Todd Bell

No. 25, 52, 49
- Positions: Safety, linebacker

Personal information
- Born: November 28, 1958 Dayton, Ohio, U.S.
- Died: March 16, 2005 (aged 46) Reynoldsburg, Ohio, U.S.
- Listed height: 6 ft 1 in (1.85 m)
- Listed weight: 207 lb (94 kg)

Career information
- High school: Middletown (Middletown, Ohio)
- College: Ohio State (1977–1980)
- NFL draft: 1981: 4th round, 95th overall pick

Career history
- Chicago Bears (1981–1984, 1986–1987); Philadelphia Eagles (1988–1989);

Awards and highlights
- Second-team All-Pro (1984); Pro Bowl (1984); Second-team All-American (1980); 2× First-team All-Big Ten (1979, 1980);

Career NFL statistics
- Interceptions: 7
- Sacks: 10
- Fumble recoveries: 8
- Stats at Pro Football Reference

= Todd Bell =

American football player (1958–2005)

Todd Anthony Bell (November 28, 1958 – March 16, 2005) was an American professional football player who was a safety for the Chicago Bears of the National Football League (NFL) during the early 1980s. He played college football for the Ohio State Buckeyes.

==College==

After graduating from Middletown High School, in Middletown, Ohio, Bell was given a scholarship to play for Ohio State University. He was a four-year starter at defensive back, playing as a roverback, a hybrid of the strong safety and linebacker positions. His biggest moment at Ohio State was a game-winning touchdown in his junior year against rival Michigan on November 17, 1979. After Ohio State linebacker Jim Laughlin blocked a punt by Michigan's Brian Virgil, Bell scooped up the football and ran it in 18 yards for a final score of 18–15. Winning the game sent Ohio State to the 1980 Rose Bowl and gave them a chance at the national championship.

==Professional career==

Bell was selected in the fourth round of the 1981 NFL draft by the Chicago Bears. He played with the Bears from 1981 to 1984, earning a Pro Bowl nomination in his fourth year. Bell was known on the team for his hits on opposing team players, and for his off-the-field reputation as a prankster. Bell sat out the entire 1985 season due to a contract dispute with the team – and missed being part of one of the most dominating Super Bowl teams of all time. His replacement, Dave Duerson, also went on to be selected for the Pro Bowl that year.

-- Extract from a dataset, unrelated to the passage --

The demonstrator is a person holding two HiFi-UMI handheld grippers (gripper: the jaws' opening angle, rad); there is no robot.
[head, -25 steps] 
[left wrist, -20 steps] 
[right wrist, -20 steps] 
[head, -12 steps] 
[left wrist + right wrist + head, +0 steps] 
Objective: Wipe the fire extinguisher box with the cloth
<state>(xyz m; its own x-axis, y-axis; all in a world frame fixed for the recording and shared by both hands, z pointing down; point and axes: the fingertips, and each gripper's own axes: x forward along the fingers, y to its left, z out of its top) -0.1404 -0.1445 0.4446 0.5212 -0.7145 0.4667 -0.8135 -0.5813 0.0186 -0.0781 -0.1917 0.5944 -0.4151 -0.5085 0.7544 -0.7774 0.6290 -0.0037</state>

Bell returned in 1986, but a hamstring injury and the contract dispute still lingered over his tenure with the Bears, and he signed a free agent contract with the Philadelphia Eagles in the off-season in 1988. The Eagles converted him from strong safety to linebacker, and he played two years with the Eagles before he broke his leg in a 27–13 loss to the Chicago Bears on Monday Night Football on October 2, 1989, which prematurely ended his career.

==Death==
On March 16, 2005, Bell suffered a fatal heart attack while driving his car in Reynoldsburg, Ohio.

==Todd Anthony Bell National Resource Center on the African American Male==

In 1997, Bell returned to Ohio State University to accept a position as Coordinator of the Minority Continuing Education Opportunities Program in the Office of Continuing Education, then lodged in University College. There he worked with Dean Mac Stewart to give leadership to outreach with the central Ohio community. He fostered cooperation with local businesses to provide funding for their employees to start or return to college studies at OSU. He also worked with the personnel of local Boys & Girls Clubs to develop joint ventures to improve the environment of the neighborhoods near the central campus. In 2001, he moved to the Office of Minority Affairs where he coordinated a broad range of community-university programs. Notably, on campus he gave initial leadership to the development of the Black Male Initiative to improve the campus environment, academic achievement, and leadership development of African American males at The Ohio State University and he was part of the team that developed the African American Male Resource Center. When Bell died in 2005, the center was renamed to The Todd Anthony Bell National Resource Center on the African American Male to honor his work at the university and with African American male students.